▶ _What is needed_
Return only the number of lines in the data below where the word "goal" appears.

▶ _Exercise input_
== Segment start ==
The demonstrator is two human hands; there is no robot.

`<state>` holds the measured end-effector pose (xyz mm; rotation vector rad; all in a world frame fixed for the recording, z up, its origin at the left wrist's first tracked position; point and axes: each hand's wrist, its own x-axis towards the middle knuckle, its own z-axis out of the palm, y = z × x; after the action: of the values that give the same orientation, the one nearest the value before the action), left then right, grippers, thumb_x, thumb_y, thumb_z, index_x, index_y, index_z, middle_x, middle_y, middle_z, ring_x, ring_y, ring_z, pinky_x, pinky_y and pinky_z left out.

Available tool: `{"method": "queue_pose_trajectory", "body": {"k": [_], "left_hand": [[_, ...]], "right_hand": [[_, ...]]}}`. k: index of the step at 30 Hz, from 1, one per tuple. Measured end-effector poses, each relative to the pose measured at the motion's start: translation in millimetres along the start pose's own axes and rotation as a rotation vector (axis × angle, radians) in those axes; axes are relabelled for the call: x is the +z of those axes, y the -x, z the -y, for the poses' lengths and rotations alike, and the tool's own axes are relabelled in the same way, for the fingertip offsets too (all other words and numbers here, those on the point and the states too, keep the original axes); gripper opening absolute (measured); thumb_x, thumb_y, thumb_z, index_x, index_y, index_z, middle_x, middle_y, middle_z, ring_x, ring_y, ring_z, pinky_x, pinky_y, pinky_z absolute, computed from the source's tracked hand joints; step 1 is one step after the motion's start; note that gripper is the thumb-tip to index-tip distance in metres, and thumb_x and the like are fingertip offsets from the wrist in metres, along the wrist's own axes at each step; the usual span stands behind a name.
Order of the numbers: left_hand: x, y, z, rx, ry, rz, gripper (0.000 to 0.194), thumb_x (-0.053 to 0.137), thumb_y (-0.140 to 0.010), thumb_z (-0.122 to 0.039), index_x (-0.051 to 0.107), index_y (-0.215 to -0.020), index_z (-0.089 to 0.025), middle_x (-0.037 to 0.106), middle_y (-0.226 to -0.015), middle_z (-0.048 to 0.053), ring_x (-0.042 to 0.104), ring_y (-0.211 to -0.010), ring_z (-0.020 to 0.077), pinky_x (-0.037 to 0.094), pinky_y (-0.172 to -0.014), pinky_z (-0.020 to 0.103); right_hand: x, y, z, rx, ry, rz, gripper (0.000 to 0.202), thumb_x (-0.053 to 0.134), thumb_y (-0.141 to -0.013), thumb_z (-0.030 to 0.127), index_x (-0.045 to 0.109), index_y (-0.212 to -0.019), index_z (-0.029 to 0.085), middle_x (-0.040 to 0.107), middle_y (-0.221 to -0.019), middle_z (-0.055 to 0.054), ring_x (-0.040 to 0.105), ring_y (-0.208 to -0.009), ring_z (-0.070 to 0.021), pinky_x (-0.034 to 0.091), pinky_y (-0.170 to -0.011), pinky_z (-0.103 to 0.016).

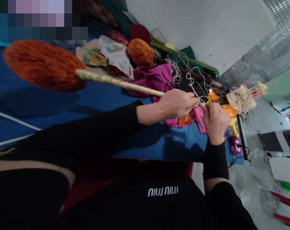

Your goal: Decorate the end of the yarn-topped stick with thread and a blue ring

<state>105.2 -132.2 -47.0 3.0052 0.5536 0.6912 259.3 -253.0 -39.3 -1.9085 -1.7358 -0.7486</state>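
1. Left hand (pixel 177 103) – fingers closed around the end of a long stick wrapped in pale patterned paper (pixel 118 83), which carries a fuzzy orange oval head (pixel 43 64) off to the left.
2. Right hand (pixel 215 119) – fingertips pinched on a thin pale thread (pixel 199 95) right at the stick's end, touching the left fingertips.
3. Both hover over the blue cloth-covered table (pixel 159 143), magenta fabric (pixel 154 78) just beneath.
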Motion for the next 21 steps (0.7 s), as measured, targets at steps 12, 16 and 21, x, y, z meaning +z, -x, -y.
{"method": "queue_pose_trajectory", "body": {"k": [12, 16, 21], "left_hand": [[5.4, 2.7, 5.2, 0.014, -0.067, -0.236, 0.034, 0.04, -0.105, -0.026, 0.073, -0.101, -0.016, 0.068, -0.08, 0.006, 0.062, -0.064, 0.0188, 0.019, -0.048, 0.032], [6.4, 4.3, 3.1, 0.049, -0.131, -0.28, 0.032, 0.041, -0.104, -0.022, 0.071, -0.1, -0.015, 0.068, -0.08, 0.006, 0.063, -0.067, 0.0184, 0.02, -0.05, 0.033], [3.2, 5.2, 3.8, 0.027, -0.094, -0.329, 0.034, 0.041, -0.105, -0.025, 0.072, -0.097, -0.016, 0.07, -0.08, 0.006, 0.062, -0.063, 0.0179, 0.021, -0.05, 0.033]], "right_hand": [[18.9, 11.9, 20.5, -0.012, -0.117, -0.217, 0.03, 0.043, -0.107, 0.029, 0.067, -0.096, 0.018, 0.071, -0.074, -0.004, 0.063, -0.067, -0.0147, 0.041, -0.063, -0.027], [17.6, 11.4, 22.2, 0.055, -0.267, -0.244, 0.032, 0.043, -0.108, 0.035, 0.066, -0.092, 0.02, 0.072, -0.078, -0.004, 0.063, -0.069, -0.014, 0.045, -0.066, -0.026], [21.5, 12.1, 23.9, 0.078, -0.351, -0.261, 0.032, 0.045, -0.108, 0.034, 0.064, -0.086, 0.02, 0.065, -0.072, -0.001, 0.057, -0.064, -0.012, 0.044, -0.064, -0.026]]}}
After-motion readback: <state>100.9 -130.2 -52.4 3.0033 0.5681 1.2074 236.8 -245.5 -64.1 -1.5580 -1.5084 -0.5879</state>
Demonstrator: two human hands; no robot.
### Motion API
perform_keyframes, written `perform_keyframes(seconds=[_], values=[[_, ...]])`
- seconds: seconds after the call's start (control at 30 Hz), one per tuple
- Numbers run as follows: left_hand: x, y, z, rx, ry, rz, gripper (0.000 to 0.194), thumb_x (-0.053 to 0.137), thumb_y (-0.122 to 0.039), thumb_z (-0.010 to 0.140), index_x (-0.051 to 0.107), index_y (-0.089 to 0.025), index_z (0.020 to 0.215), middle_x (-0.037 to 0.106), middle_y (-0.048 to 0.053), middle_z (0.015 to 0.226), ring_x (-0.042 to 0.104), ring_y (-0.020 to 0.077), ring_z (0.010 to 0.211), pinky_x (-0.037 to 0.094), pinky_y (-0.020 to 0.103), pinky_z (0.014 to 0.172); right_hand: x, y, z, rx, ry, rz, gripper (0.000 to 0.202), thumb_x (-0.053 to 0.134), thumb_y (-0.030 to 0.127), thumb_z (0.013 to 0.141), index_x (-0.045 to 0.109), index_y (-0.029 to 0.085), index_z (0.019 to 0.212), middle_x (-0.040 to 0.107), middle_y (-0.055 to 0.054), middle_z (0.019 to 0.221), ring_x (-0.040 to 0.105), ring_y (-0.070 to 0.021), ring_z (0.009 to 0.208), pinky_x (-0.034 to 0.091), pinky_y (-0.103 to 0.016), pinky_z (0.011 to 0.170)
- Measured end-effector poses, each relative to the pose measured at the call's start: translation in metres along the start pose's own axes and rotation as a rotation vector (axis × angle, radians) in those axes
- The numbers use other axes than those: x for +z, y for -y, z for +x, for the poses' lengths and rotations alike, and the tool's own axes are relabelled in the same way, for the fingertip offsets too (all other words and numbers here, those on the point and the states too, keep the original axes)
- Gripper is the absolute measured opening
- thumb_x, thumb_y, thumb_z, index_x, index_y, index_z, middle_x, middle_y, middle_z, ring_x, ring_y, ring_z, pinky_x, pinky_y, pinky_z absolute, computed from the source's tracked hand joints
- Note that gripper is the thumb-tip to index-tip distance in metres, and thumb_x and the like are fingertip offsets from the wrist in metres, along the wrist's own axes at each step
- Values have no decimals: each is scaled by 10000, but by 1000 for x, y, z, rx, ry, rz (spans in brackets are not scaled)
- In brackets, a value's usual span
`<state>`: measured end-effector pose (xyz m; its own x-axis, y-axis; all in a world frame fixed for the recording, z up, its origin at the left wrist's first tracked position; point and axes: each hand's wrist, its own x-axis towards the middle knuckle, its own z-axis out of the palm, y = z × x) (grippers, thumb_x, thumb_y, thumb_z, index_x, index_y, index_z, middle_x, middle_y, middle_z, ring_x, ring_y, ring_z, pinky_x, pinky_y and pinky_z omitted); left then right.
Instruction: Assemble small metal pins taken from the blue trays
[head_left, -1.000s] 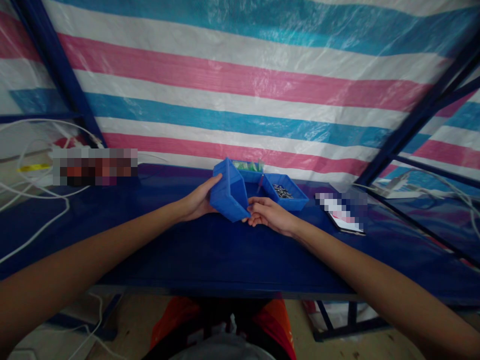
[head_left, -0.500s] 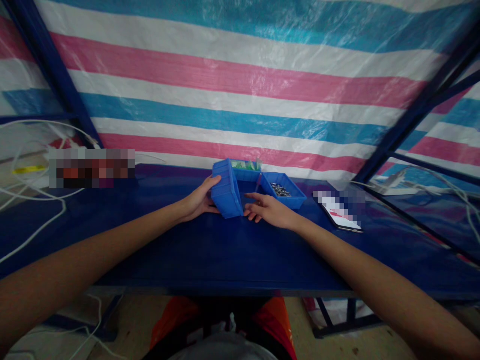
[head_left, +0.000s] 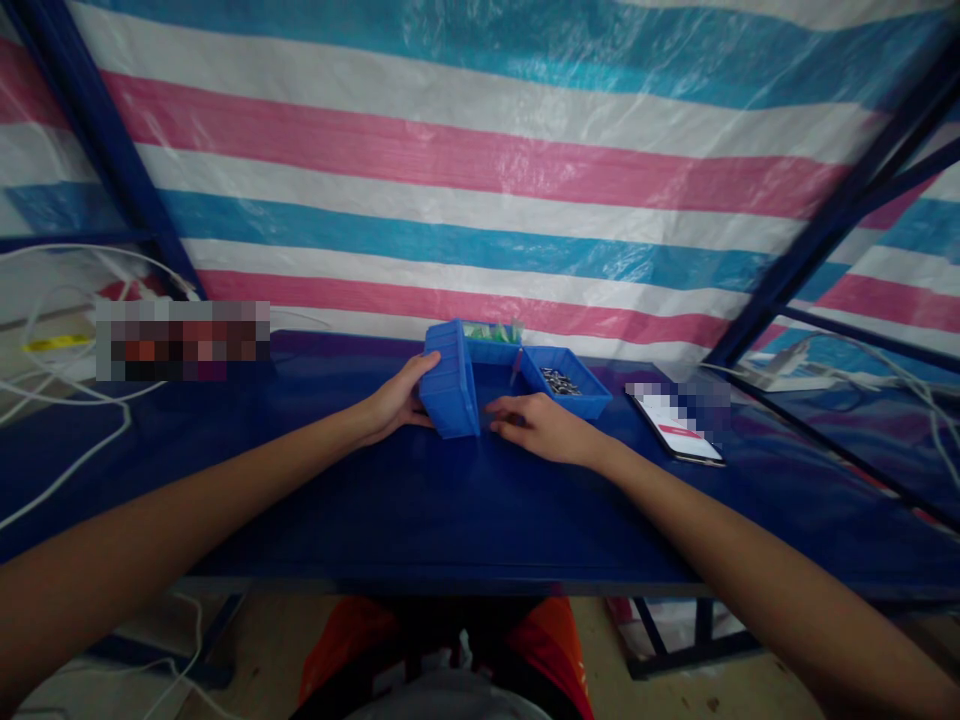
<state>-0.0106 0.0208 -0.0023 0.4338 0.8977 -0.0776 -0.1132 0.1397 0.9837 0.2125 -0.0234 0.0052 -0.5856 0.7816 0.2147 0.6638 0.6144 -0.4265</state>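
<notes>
My left hand grips a blue plastic bin from its left side, thumb on top and fingers beneath. The bin is tipped on its side above the table, its opening turned to the right; its inside is hidden from me. Just right of that opening is my right hand, fingers bent and slightly apart, with nothing visible in them. Behind my right hand stands a second blue bin holding many small metal pieces. A third blue bin at the back contains green and clear packets.
On the right of the blue table lies a phone with its screen lit. White cables run along the left side near a blurred-out patch. A striped plastic sheet hangs behind, between blue metal posts.
My right hand's fingers have curled in more, and the hand sits slightly lower beside the bin's opening. The left hand keeps the bin tipped in nearly the same place.
</notes>
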Motion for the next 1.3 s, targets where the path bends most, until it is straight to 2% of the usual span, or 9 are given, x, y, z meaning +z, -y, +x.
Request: perform_keyframes(seconds=[0.2, 0.3, 0.4, 0.47, 0.57, 0.67, 0.87, 1.1, 1.3], values=[[2, -1, -1, -30, -37, -36, 529, 492, -579, 785, 517, -201, 1155, 625, 118, 1050, 613, 283, 882, 523, 425, 685, -17, -1, 0, 15, -187, -92, 230, 458, 218, 861, 614, 185, 1026, 670, -39, 884, 615, -153, 751, 459, -270, 691], [6, -4, -4, -40, -51, -51, 480, 466, -536, 814, 548, -176, 1121, 638, 115, 1006, 608, 279, 890, 523, 413, 693, -35, -17, -1, 32, -436, -272, 245, 436, 217, 863, 607, 170, 1032, 627, -94, 1013, 587, -206, 910, 452, -317, 776], [9, -7, -6, -48, -69, -66, 458, 428, -514, 835, 559, -167, 1103, 640, 110, 993, 600, 280, 896, 524, 414, 687, -54, -49, -5, 209, -647, -442, 302, 424, 234, 859, 569, 138, 1106, 579, -147, 1100, 550, -258, 1009, 438, -368, 831], [9, -7, -6, -45, -82, -73, 453, 413, -508, 840, 555, -170, 1106, 639, 106, 989, 596, 281, 901, 524, 417, 684, -62, -74, -8, 453, -591, -548, 377, 443, 256, 852, 521, 87, 1180, 552, -191, 1156, 527, -293, 1061, 413, -394, 871], [9, -7, -7, -33, -74, -83, 462, 390, -505, 844, 550, -168, 1116, 639, 108, 985, 591, 285, 911, 517, 424, 708, -67, -101, -11, 758, -235, -550, 426, 409, 279, 877, 497, 30, 1210, 572, -227, 1153, 546, -303, 1056, 413, -372, 861], [10, -7, -8, -25, -67, -101, 479, 377, -512, 842, 551, -162, 1119, 640, 115, 983, 585, 291, 931, 510, 424, 737, -67, -108, -10, 765, -109, -514, 337, 385, 264, 885, 624, 94, 1052, 642, -168, 1068, 587, -266, 995, 425, -314, 820], [11, -10, -9, -31, -77, -99, 472, 379, -514, 839, 550, -174, 1118, 641, 101, 987, 580, 289, 944, 505, 434, 752, -65, -88, -6, 706, -18, -461, 290, 441, 221, 847, 639, 79, 1004, 657, -167, 1027, 607, -260, 944, 424, -281, 754], [11, -12, -10, -9, -92, -124, 478, 385, -528, 827, 568, -163, 1075, 647, 92, 943, 577, 286, 940, 508, 426, 751, -52, -71, -2, 630, -23, -328, 304, 437, 271, 868, 601, 144, 1091, 659, -87, 1055, 617, -198, 913, 435, -224, 720], [8, -15, -7, -23, -115, -56, 461, 409, -531, 823, 556, -185, 1090, 648, 89, 974, 595, 275, 913, 518, 416, 721, -46, -71, 1, 650, -81, -286, 398, 445, 253, 855, 515, 115, 1221, 616, -127, 1141, 598, -227, 980, 432, -268, 797]])
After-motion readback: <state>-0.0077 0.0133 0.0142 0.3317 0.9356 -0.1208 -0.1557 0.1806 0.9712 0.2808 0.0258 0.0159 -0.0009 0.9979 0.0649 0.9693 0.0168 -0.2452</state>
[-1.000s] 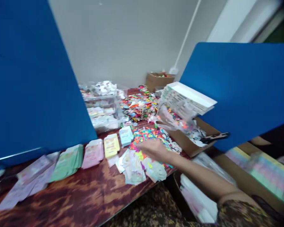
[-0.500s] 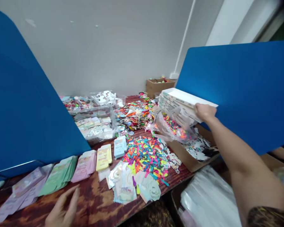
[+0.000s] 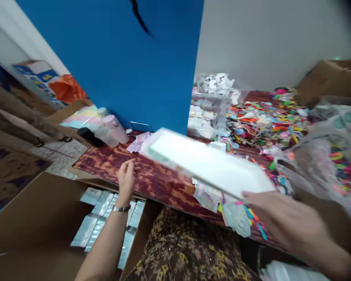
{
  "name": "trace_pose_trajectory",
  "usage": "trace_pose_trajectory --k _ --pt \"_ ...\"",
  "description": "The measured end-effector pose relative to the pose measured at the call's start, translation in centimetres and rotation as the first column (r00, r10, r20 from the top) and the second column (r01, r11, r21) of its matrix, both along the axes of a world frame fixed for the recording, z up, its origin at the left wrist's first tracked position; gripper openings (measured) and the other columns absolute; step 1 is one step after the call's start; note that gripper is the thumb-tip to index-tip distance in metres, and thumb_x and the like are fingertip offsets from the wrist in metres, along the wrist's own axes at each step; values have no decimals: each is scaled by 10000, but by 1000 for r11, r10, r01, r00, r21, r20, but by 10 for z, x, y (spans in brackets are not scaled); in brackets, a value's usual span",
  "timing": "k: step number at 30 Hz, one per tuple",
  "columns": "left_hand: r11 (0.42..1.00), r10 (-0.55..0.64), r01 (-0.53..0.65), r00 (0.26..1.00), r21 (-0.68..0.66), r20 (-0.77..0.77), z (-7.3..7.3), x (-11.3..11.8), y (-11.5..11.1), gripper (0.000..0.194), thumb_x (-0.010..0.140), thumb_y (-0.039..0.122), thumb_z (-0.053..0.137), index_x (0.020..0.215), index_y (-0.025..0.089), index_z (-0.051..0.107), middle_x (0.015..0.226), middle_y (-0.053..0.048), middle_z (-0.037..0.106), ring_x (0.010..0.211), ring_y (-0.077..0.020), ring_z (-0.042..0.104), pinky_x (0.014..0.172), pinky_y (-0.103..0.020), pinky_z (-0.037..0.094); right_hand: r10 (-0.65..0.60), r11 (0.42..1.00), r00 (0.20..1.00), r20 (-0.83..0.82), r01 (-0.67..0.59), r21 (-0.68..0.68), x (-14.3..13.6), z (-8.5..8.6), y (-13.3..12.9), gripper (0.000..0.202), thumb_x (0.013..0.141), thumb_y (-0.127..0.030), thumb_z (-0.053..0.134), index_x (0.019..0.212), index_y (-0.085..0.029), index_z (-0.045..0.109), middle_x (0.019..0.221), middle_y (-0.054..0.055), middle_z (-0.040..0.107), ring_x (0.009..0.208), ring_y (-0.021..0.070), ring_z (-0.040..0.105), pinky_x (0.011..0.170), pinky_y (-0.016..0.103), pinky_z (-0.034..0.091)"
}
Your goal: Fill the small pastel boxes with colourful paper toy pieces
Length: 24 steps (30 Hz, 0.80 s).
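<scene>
Long white tray (image 3: 204,160) held over a crowded table (image 3: 160,181)

The blurred tray slants across the tabletop, its near end gripped by the right hand (image 3: 283,212), thumb above, other fingers hidden. Supported at one end only, it could dip and sweep the pale packets (image 3: 206,195) out of place. The left hand (image 3: 126,177), near the table's front edge, is loosely curled, apparently empty. An open cardboard box (image 3: 20,210) contains silvery packs (image 3: 90,230); a smaller clear bin (image 3: 222,113) holds pale cards (image 3: 201,114).
</scene>
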<state>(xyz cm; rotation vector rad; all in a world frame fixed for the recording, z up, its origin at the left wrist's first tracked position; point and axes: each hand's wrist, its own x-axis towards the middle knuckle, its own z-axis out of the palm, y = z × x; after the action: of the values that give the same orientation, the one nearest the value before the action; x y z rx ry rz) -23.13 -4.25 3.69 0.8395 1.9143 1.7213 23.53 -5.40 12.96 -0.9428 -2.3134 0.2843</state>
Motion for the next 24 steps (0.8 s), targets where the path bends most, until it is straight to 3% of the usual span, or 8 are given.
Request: trace_pose_trajectory --k 1,4,7,9,12,17,21,24 --pt "996 83 -83 996 26 23 1 -17 -6 439 774 555 571 975 168 619 802 -36 674 606 -127 636 585 -254 527 123 992 989 81 -124 4 -30 -7 -4 335 950 -234 539 1242 -359 643 1121 13 740 917 208 707 822 369 577" --pt "950 300 -303 953 79 46 6 -64 -31 370 775 509 534 941 179 559 744 5 619 547 -91 585 551 -225 506 265 957 945 191 -282 68 -112 -36 -6 327 967 -139 443 1170 -256 671 1059 44 748 838 184 687 715 325 565" --pt "898 432 -429 902 101 -5 10 -92 -56 319 775 455 548 933 178 542 744 14 606 553 -75 567 547 -197 488 294 927 886 358 -355 118 -182 -78 -5 268 937 -88 459 1062 -174 680 965 79 736 776 199 654 625 330 542" --pt "897 440 -433 894 90 -80 9 -98 -66 319 792 445 545 952 169 553 761 3 620 578 -82 579 562 -202 494 284 927 849 446 -362 100 -222 -106 -6 212 913 -90 519 1058 -144 664 869 77 715 742 209 637 575 331 524" --pt "942 329 -334 914 21 -236 3 -95 -62 346 826 455 532 991 156 585 787 -22 645 637 -118 613 614 -243 524 340 914 813 473 -404 38 -261 -136 -8 252 919 -174 587 1167 -146 615 958 97 710 824 218 639 611 326 530" --pt "974 -103 -15 857 -224 -504 0 -83 2 329 861 398 559 1079 171 651 980 -75 698 885 -200 663 806 -314 547 395 880 886 244 -441 176 -263 -143 -6 334 961 -294 557 1279 -192 578 1241 111 667 1065 237 615 792 351 534" --pt "885 -412 135 671 -445 -617 2 -85 84 492 829 294 633 1294 141 579 1251 -137 623 1185 -298 559 1073 -417 412 346 897 921 182 -381 224 -245 -142 2 298 954 -178 525 1239 -199 610 1206 90 691 1059 218 615 850 340 518" --pt "797 -566 164 543 -582 -621 -2 -89 135 686 817 320 671 1426 97 448 1413 -195 492 1333 -357 423 1151 -466 306 322 915 915 244 -367 170 -238 -148 5 299 923 -266 592 1214 -200 615 1203 99 686 1085 261 600 904 416 509"
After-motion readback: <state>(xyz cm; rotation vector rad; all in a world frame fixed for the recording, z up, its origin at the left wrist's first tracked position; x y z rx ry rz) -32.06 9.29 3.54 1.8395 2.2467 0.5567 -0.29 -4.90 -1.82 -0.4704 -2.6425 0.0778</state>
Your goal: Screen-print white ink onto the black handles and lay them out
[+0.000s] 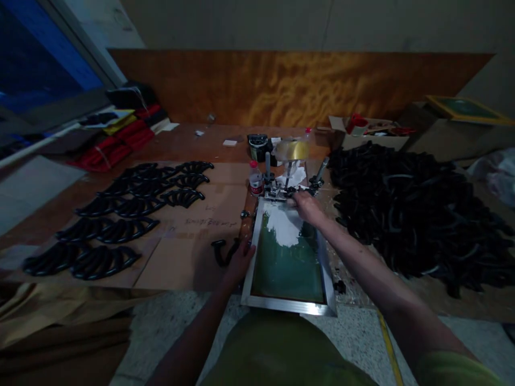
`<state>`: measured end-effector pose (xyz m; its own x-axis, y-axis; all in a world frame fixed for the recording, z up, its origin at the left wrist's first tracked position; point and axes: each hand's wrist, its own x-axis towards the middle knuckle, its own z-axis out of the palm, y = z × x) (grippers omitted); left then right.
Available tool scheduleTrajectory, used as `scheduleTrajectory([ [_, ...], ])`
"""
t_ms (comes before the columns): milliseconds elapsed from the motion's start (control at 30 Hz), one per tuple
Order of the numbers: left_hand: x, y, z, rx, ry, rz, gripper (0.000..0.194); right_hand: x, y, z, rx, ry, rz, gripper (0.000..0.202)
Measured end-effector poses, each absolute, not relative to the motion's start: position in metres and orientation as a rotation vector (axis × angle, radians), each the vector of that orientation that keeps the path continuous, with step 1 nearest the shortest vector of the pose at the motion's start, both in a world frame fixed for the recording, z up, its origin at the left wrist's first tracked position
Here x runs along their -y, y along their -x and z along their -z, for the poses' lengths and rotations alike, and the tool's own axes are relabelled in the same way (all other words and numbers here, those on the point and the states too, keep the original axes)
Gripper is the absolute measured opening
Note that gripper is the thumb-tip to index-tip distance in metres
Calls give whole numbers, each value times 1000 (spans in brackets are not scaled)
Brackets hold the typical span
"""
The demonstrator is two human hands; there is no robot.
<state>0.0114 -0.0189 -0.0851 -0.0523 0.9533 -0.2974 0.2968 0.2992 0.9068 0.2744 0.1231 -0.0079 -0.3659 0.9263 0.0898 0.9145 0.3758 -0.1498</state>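
Note:
A metal-edged frame (248,284) with a green screen (289,273) lies in front of me. White paste (284,225) covers the screen's far part. My right hand (309,208) is closed at the frame's far end, beside the clamps (317,182); what its fingers hold is too dark to make out. My left hand (242,258) is at the frame's left edge, next to a curved black piece (219,252). Its fingers are dim and partly hidden, so its grip is unclear.
Fanned rows of black curved pieces (120,228) lie on cardboard at the left. A large black heap (410,209) fills the right. A red-capped bottle (256,179), a dark tub (258,147) and a yellow tape roll (293,150) stand behind the frame. Red bundles (107,153) lie back left.

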Motion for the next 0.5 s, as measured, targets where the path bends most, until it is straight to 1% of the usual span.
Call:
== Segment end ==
▶ _Written solution_
3